SESSA AURUNCA / SAN CASTRESE - Una lettera aperta, profonda e straziante di Marco Iannitti, padre di Vincenzo Iannitti, il ventenne di San Castrese frazione di Sessa Aurunca di cui non si hanno più notizie e per cui c'è tanta preoccupazione in tutto il territorio.
San Castrese in ansia per la scomparsa di Vincenzo Iannitti.
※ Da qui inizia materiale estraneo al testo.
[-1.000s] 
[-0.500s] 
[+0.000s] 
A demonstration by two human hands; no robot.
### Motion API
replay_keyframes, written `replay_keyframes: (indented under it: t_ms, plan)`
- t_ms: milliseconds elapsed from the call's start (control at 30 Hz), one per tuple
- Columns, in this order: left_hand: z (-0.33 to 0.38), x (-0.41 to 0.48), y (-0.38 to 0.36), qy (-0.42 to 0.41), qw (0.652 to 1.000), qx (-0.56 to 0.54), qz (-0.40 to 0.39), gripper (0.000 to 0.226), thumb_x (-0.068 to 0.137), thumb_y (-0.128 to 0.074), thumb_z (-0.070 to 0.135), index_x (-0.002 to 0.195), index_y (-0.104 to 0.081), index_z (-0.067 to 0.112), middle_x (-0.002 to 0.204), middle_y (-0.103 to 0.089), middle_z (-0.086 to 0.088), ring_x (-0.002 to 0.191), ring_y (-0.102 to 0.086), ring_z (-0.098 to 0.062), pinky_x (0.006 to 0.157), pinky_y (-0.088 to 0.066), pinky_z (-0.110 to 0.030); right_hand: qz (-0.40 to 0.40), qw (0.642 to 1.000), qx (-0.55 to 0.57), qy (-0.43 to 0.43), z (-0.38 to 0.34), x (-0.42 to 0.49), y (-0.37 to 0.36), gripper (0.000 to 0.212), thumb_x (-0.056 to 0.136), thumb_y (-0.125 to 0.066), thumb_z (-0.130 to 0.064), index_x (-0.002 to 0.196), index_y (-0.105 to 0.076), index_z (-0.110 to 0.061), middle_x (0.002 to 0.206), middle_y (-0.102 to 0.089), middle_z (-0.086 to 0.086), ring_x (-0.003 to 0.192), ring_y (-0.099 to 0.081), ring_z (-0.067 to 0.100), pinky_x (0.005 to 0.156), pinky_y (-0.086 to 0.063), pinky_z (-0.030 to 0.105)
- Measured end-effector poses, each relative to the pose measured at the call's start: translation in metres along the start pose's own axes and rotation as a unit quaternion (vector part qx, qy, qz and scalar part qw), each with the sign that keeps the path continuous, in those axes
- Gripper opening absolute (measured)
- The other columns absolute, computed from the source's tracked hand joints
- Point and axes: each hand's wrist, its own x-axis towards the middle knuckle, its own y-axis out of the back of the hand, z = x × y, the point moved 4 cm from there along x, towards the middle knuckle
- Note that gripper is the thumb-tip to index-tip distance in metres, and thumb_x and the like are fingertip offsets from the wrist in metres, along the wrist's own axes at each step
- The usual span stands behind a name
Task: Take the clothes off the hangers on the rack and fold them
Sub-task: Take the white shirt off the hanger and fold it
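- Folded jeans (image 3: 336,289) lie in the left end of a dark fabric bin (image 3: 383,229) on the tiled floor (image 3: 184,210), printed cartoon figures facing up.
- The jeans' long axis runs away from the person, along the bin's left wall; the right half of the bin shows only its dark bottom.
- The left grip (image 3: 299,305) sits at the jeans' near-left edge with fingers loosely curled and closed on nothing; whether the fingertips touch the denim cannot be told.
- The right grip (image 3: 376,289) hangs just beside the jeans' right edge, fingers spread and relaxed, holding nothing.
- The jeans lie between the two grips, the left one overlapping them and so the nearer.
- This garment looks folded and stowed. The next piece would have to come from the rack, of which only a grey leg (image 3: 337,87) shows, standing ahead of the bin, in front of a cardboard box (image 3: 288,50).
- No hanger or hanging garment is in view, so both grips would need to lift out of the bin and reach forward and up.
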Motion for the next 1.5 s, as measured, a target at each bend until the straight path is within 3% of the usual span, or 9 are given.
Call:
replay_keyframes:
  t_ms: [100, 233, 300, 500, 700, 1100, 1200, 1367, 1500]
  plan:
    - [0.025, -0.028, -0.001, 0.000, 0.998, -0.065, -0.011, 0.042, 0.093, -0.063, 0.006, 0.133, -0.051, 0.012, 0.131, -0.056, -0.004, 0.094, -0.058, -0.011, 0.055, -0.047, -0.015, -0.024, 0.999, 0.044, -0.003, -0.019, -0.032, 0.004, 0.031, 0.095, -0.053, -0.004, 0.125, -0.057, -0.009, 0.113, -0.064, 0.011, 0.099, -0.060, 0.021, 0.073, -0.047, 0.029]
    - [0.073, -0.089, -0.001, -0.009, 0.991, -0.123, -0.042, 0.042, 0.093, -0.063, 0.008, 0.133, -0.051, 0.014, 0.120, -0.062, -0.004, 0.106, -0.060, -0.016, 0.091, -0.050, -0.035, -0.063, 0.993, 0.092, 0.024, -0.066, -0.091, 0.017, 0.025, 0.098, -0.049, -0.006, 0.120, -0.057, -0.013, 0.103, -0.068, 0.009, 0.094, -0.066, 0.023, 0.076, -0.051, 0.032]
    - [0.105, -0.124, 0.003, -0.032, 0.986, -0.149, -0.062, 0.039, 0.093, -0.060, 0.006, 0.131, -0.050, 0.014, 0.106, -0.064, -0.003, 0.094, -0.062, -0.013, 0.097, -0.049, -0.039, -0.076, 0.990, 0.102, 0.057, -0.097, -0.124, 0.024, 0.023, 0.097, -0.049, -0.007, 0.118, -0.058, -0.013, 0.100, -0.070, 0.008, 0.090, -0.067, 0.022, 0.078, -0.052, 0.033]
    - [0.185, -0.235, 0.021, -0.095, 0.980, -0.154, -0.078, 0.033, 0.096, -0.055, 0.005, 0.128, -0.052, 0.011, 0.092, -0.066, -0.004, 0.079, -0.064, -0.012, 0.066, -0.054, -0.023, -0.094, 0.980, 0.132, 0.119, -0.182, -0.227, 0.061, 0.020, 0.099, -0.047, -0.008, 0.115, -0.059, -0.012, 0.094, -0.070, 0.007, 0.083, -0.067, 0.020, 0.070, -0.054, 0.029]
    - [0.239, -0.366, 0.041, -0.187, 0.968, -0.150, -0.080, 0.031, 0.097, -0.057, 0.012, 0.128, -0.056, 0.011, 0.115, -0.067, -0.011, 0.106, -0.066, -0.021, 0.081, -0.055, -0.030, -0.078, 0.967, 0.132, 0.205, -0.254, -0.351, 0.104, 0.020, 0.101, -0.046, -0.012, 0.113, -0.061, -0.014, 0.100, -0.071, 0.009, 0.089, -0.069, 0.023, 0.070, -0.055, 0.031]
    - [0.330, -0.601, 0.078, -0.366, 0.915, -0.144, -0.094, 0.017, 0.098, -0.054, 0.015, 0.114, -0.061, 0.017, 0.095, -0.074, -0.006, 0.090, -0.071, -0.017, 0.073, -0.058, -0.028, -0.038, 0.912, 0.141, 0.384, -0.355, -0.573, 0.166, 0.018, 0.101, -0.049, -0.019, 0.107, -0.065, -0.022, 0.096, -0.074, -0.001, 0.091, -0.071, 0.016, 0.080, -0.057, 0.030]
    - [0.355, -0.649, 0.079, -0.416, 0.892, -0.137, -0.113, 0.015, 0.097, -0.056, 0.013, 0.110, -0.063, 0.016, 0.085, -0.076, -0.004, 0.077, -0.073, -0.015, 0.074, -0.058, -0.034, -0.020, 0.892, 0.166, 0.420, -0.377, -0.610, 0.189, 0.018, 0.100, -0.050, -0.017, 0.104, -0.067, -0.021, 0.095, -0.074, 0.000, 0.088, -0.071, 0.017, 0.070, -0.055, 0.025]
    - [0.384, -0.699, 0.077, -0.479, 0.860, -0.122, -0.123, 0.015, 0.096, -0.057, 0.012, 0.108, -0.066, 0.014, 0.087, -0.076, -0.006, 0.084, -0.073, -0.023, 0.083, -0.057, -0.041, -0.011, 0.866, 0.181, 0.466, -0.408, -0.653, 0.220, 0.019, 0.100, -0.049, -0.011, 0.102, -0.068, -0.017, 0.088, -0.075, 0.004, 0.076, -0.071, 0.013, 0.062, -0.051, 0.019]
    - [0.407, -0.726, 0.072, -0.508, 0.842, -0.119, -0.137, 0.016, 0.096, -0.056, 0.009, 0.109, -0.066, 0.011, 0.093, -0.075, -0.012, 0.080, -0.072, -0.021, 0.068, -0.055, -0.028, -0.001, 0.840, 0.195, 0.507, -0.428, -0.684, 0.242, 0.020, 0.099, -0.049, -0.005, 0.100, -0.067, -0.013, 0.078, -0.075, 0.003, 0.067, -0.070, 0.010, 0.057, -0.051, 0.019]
Lettera aperta del papà: Ti aspettiamo ancora
Abbiamo qui di seguito pubblicato integralmente la LETTERA APERTA del papà di Vincenzo Iannitti.
"Sono, ormai, oltre venti giorni di assoluto silenzio di mio figlio Vincenzo.
I dubbi e le incertezze crescono, ora dopo ora.
Aumenta, poi, una sensazione di sfuggevole mistero di alcuni dei suoi amici.
A loro, mi rivolgo.
Qualsiasi sia la verità: una fuga di cui si è complici o di altro evento, certamente, più doloroso, Vi prego, squarciate quel velo di omertà che tutti noi percepiamo.
I familiari necessitano di speranza ma, soprattutto, verità: sapere cosa sia successo in quelle ore e perché Vincenzo non dona un suo prezioso cenno.
Non abbiate paura.
Sappiate che il silenzio o l’indifferenza, talvolta, sono più dolorosi di qualsiasi verità.
Infine, un ringraziamento alle Autorità Religiose locali e alle Forze dell’Ordine, alle quali chiediamo di procedere con ogni forma di tecnologia e modalità per ricercare mio figlio.
Vincenzo, ti aspettiamo ancora".
Il padre di Vincenzo
Marco Iannitti
Marco si rivolge agli amici: "Qualsiasi sia la verità, Vi prego, squarciate quel velo di omertà che tutti noi percepiamo"
Secondo quanto riportato anche dalla scheda diffusa in questi giorni dalla trasmissione “Chi l’ha visto?”, Vincenzo Iannitti indossava una giacca a vento nera con inserti arancioni e rossi, una felpa nera con cappuccio con interno a quadri bianchi e neri e pantaloni della tuta neri. Ha capelli e occhi castani e presenta un tatuaggio sulla mano sinistra con la scritta “Mind over matter”. Il suo telefono risulta spento o comunque non raggiungibile dal momento della scomparsa.